The Greater New Orleans Sports Awards Committee began in 1957 when James Collins spearheaded a group of sports journalists to form a sports awards committee to immortalize local sports history. For 13 years, the committee honored local athletes each month. In 1970, the Sugar Bowl stepped in to sponsor and revitalize the committee, leading to the creation of the Greater New Orleans Sports Hall of Fame in 1971, honoring 10 legends from the Crescent City in its first induction class.

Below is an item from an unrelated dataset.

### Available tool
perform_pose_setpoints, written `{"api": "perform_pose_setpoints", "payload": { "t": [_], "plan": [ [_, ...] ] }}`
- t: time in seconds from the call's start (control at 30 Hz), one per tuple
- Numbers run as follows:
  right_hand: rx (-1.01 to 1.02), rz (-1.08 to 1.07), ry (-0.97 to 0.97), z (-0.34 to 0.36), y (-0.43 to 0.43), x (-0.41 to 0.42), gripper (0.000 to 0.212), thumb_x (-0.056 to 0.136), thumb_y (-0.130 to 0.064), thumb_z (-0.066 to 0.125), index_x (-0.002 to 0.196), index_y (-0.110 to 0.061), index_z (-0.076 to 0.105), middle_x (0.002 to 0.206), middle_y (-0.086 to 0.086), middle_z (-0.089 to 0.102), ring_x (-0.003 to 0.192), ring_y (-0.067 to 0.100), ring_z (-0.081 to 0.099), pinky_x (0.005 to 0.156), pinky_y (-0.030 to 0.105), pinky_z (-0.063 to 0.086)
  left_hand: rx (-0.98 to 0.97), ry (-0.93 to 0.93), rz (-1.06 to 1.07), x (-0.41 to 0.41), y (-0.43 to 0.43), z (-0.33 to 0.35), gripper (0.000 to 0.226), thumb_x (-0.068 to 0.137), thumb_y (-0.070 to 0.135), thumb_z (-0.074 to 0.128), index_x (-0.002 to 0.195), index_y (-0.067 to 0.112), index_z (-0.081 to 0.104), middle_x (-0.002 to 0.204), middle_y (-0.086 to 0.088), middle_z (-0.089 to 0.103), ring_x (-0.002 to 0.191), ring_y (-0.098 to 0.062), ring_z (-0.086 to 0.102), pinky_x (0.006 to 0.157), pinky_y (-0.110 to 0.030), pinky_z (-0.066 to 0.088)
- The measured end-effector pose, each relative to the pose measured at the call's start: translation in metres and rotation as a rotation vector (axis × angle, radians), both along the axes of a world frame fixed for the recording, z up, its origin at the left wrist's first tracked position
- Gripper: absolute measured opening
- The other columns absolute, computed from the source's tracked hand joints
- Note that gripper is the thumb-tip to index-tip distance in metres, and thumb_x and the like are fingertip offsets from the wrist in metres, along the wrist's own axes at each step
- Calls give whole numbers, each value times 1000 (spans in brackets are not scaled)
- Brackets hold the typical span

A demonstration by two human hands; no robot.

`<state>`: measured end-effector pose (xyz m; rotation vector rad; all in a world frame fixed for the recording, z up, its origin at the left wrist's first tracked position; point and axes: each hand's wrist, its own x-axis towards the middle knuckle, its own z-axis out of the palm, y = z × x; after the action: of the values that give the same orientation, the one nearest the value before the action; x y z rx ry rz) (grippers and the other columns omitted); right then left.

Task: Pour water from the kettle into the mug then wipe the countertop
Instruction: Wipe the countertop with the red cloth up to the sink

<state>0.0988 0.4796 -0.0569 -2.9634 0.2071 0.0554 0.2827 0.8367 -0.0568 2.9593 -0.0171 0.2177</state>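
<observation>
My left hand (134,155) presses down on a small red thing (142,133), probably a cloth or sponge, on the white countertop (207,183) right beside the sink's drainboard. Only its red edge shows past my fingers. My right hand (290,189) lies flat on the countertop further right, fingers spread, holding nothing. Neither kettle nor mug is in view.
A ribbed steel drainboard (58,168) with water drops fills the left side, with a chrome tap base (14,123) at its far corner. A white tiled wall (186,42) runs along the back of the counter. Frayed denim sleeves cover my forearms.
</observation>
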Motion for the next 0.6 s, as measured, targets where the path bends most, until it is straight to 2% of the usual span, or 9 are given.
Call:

While adding the responsibility of selecting Hall of Famers, the committee has continued to recognize the top amateur athlete in the Greater New Orleans area each month – the honors enter their 64th year in 2020. To be eligible, an athlete must be a native of the greater New Orleans area or must compete for a team in the metropolitan region.
The Allstate Sugar Bowl has established itself as one of the premier college football bowl games, having hosted 28 national champions, 96 Hall of Fame players, 50 Hall of Fame coaches and 18 Heisman Trophy winners in its 86-year history. The 87th Allstate Sugar Bowl Football Classic, which will double as a College Football Playoff Semifinal, is scheduled to be played on January 1, 2021. In addition to football, the Sugar Bowl Committee annually invests over $1.6 million into the community through the hosting and sponsorship of sporting events, awards and clinics. Through these efforts, the organization supports and honors over 100,000 student-athletes each year, while injecting over $2.7 billion into the local economy in the last decade. For more information, visit www.AllstateSugarBowl.org.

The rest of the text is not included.